Below is the code producing an error: (MacOS Mojave Version 10.14.5)
library(RSelenium)
library(xml2)
library(rvest)
library(tidyverse)
library(wdman)
library(binman)
remDr <- RSelenium::remoteDriver(remoteServerAddr = "localhost",
port = 4445L,
browserName = "chrome")
remDr$open()
binman::list_versions("chromedriver")
rD <- rsDriver(browser = "chrome", chromever="75.0.3770.90")
list versions from binman are:"75.0.3770.90" "76.0.3809.12" "76.0.3809.25"
The error that I kept receiving is as follows:
Selenium message:session not created: This version of ChromeDriver only supports Chrome version 76
(Driver info: chromedriver=76.0.3809.25 (a0c95f440512e06df1c9c206f2d79cc20be18bb1-refs/branch-heads/3809#{#271}),platform=Mac OS X 10.14.5 x86_64)
However, I checked the version that Chrome is updated to and it is 75.0.3770.100 so I assumed that the chrome driver that I specified would be suffice.
I tried a couple different methods such as adding the following functions; however, I keep receiving the same error.
eCaps <- list(chromeOptions = list(
args = c('--no-sandbox','--headless', '--disable-gpu', '--window-size=1280,800')
))
cDrv <- chrome()
I was wondering if there was anyway to remove the higher versions of chrome driver so there is only one chrome driver the code to possibly use. Any other solutions would also be very much appreciated!

Related

RSelenium:: Connection refused

I am trying (for the first time) to scrape content from a dynamic webpage, for which RSelenium appears to be the go-to. I cannot however get past the first step of calling rsDriver.
My code:
rdriver <- rsDriver(browser = "chrome",
port = free_port(),
chromever = "109.0.5414.25")
The rsDriver() function started throwing an error every time I tried to open it
[1] "Connecting to remote server" Could not open chrome browser.
Client error message: Undefined error in httr call. httr output:
Failed to connect to localhost port 14415: Connection refused Check
server log for further details. Warning message: In rsDriver(browser =
"chrome", port = free_port(), chromever = "109.0.5414.25") : Could
not determine server status.`
Version:
R 4.2.2
Java(TM) SE Development Kit 19.0.2 (64 bit)
> binman::list_versions("chromedriver")
$win32
[1] "109.0.5414.25" "109.0.5414.74" "110.0.5481.30"
> binman::list_versions("seleniumserver")
$generic
[1] "3.141.59" "4.0.0-alpha-1" "4.0.0-alpha-2"`
Any recommendations are much appreciated.
I installed all the necessary programs from scratch.
I searched for help on the internet and couldn't find a solution
there is an outstanding issue with how the wdman package reads the latest versions of Chrome. This is causing issues for lots of users (examples here https://stackoverflow.com/a/75176907/15363011 and here https://github.com/ropensci/RSelenium/issues/264)
You can specify a version of Chrome before the issue took place and binman/wdman will download and start using it:
rdriver <- rsDriver(browser = "chrome",
port = free_port(),
chromever = "108.0.5359.71")
If you'd like to use the newest versions, the fix is to delete the LICENSE.chromedriver file found in the same directory as the driver. You can find out how to do that in the other issues that I linked. If you want to use the latest version of Chrome you will have to do this any time a new chrome driver is released.
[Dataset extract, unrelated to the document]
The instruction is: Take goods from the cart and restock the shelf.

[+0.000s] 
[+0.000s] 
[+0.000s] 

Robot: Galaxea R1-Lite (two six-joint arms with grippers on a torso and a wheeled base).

Problems with RSelenium and ChromeDriver - "Could not open chrome browser"

I have been using RSelenium for years and have never had this issue. I recently updated my google chrome to the latest version available 110.0.5481.78. I am now getting the following error when I go to use rsDriver
require(RSelenium)
rD <- rsDriver(browser = "chrome",port = 9537L, chromever = "110.0.5481.77")
"> Could not open chrome browser.
> Client error message:
> Undefined error in httr call. httr output: Failed to connect to localhost port 9537: Connection refused
> Check server log for further details.
> Warning message:
> In rsDriver(browser = "chrome", port = 9537L, chromever = "110.0.5481.77") :
> Could not determine server status."
R Console
I have tried with different versions of chromever from binman::list_versions("chromedriver") as well as leaving rsDriver blank all together. In the past when chrome has updated it has been a very simple change to chromever and everything works perfectly. Not sure if or what has changed with this latest update.
Thanks in advance.
I just fixed this same problem by removing a file LICENSE.chromedriver as per this thread: https://github.com/ropensci/RSelenium/issues/264
Use
wdman::selenium(retcommand=T)
to find the file location of binman_chromedriver files.
Navigate to this file location, go to the driver version you're using and delete the LICENSE.chromedriver file. Mine worked immediately after this action, but note that I also tried downgading wdman version to 0.2.5 (I was on 0.2.6) first:
remotes::install_version('wdman',version = '0.2.5')
I'm not sure if it was both actions that fixed it or just the file delete!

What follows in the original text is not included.